BY KARISSA MILLER
John Daniels’ work has never been more challenging — or more important.
Every day the lead custodian at Troutman Midde School cleans, sanitizes, vacuums, helps with maintenance and traffic. He also responds quickly whenever a child becomes sick in class to make sure students have a safe and healthy learning environment.
The work of the custodial staff in Iredell-Statesville Schools has taken on greater importance during the COVID-19 pandemic
Daniels has worked at Troutman Middle for 15 years. He is tasked with cleaning one of the oldest schools in the district. He is known for going beyond his job description — taking part in “fixer upper” projects, such as installing new tile in the school bathroom — and is a valued member of his school community.
“When I first came here, I saw a potential for the school to be clean and nice,” Daniels said.
With so many great people at the school, the staff, school leadership team and teachers at this school are “all just like one family,” he explained.
“When one hurts, we all hurt. So we are trying to keep it clean for the children for the staff and also for our family for when we leave and go home—and we don’t carry anything home with us,” Daniels added.
He has a checklist to follow for his daily cleaning routine, outlining the areas to focus on, what to clean and the frequency.
“I call it our Bible. We live by it,” Daniels said.
On Wednesday and Fridays, every district school has an enhanced cleaning day. All common touchpoints are disinfected multiple times daily.
These common points of contact include door handles, push bars, light switches, restroom door handles, countertops, classroom tables, desks, toilets, urinal handles, sink and faucet handle and other identified items.
Custodians also respond to any special requests for cleaning by the teachers and other staff members.
Troutman Middle Principal Bryan Paslay said that before the school year started there was a significant amount of cleaning and maintenance required to protect students.
Daniels helped with moving desks, shelves and cleaning equipment and laying out the school’s walking direction and social distancing pattern in the hallways.

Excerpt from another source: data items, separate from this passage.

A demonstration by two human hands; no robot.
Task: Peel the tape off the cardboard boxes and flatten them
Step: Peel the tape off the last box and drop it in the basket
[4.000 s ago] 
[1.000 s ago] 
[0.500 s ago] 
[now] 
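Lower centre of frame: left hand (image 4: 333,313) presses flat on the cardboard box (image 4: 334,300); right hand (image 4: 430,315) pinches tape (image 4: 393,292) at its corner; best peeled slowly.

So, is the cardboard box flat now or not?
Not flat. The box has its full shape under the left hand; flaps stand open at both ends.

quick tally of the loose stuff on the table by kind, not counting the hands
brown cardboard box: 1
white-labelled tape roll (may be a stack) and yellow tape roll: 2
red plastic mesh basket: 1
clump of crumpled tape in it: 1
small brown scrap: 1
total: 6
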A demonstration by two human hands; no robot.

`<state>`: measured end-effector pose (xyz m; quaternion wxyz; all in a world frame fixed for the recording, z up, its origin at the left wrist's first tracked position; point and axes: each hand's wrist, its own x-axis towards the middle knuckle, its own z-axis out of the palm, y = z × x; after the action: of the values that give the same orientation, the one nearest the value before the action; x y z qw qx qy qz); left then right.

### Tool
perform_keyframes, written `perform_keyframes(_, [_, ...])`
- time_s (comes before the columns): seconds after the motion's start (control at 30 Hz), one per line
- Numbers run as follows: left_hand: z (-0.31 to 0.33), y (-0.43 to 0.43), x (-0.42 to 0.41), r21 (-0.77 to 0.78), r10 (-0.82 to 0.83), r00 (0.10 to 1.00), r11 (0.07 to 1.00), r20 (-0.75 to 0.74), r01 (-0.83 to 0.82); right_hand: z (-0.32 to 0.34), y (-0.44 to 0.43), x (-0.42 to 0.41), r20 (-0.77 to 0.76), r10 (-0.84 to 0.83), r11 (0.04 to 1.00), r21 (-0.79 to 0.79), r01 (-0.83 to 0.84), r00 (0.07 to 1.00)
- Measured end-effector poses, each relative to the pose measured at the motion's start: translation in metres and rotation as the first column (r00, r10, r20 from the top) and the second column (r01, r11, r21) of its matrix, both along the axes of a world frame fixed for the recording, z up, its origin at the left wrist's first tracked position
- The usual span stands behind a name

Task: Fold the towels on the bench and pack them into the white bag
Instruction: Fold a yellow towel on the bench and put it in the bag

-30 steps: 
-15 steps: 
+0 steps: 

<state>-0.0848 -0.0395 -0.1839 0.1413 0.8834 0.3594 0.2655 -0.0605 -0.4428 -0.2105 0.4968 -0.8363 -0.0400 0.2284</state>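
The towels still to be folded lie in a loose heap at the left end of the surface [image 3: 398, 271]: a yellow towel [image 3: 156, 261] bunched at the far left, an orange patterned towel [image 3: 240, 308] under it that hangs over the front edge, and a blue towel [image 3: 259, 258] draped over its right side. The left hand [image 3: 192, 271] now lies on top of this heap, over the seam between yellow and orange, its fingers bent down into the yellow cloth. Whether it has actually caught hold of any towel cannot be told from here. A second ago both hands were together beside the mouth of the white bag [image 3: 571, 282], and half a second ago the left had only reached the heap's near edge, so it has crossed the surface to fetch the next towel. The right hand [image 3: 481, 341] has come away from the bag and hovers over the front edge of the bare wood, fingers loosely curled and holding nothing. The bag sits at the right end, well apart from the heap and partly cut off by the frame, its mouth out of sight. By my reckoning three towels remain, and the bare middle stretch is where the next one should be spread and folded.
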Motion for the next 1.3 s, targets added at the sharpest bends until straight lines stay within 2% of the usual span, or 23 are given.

Paslay said Daniels and his custodial team have done a phenomenal job. That praise and the appreciation of his school family has made him feel special.
“It makes me proud to see how clean it is. … I treat the school like it’s my house,” he said.
It is a ritual.
Every time an I-SS teacher wraps up a lesson in the classroom and sends students off to their next class, each desk is disinfected and wiped down.
Plain and Simple. No exceptions.
The mild smell of disinfectant spray goes hand in hand with that feeling of protecting each student that enters the classroom.
“In middle and high school, it’s done after every bell ring. In elementary it may be done twice a day,” explained I-SS custodial supervisor Bill Letscher.
Daily room disinfection is conducted nearly every hour by teachers and custodial staff.
According to Letscher, teachers have been provided guidelines for using disinfectants and wipes related to best practices for school sanitation and preventing the spread of viruses at their school.
The guidelines and disinfectant product used were reviewed and approved by the Iredell County Health Department.
“Our disinfectant sprays are hospital grade. It has a dwell time of 10 minutes. If it’s a little damp that’s OK, it will kill the germs,” Letscher said.
Letscher visits every school campus in the district regularly to ensure consistency and look for any areas for improvement.
“Every school is doing a phenomenal job. The thing that brings a tear to my eyes is to see the kids back in school and they are so happy. It makes you feel like your job is more important just watching the kids (reaction),” Letscher said.
I-SS leveraging CARES funds
With so many I-SS students returning to campus, having clean and sanitized schools is more critical than ever.
“We were charged with implementing Plan B (a mix of in-person and virtual learning) and are trying to do it in a safe way — the best we can,” explained Kenny Miller, I-SS assistant superintendent of facilities and planning.
This requirement means adhering to effective and rigorously enforced procedures and protocols that greatly minimize risks to a student’s health and that of their communities.
Many of the measures for keeping students safe are the same as the ones used to protect the community: face coverings, regular hand washing or hand sanitizer, limiting students to small class sizes and social distancing.
The federal government provided aid for schools through the Coronavirus Aid, Relief and Economic Security Act, known as the CARES Act; school officials have been able to use these funds to purchase cleaning supplies and hire additional custodial staff without dipping into their regular operating funds.
According to Miller, I-SS has spent $335,000 for floor markings, cleaning supplies, face shields, masks, hand sanitizers and other related items. The district also bought several state-of-the-art electrostatic disinfectant sprayers.
It is another way of applying disinfectant. The equipment gives off an electric charge, Miller explained, making the dispensed solution cling to the surfaces.
If a school has a confirmed case of COVID-19, trained employees immediately perform a combination of manual disinfecting and Electrostatic Sprayer disinfection using an EPA registered product for use against a variety of viruses.
Other ways that schools are fighting the spread of COVID-19 is by increasing fresh air intake through the HVAC units, changing filters more often, encouraging students if they are sick to stay home and by continuing to educate and train staff.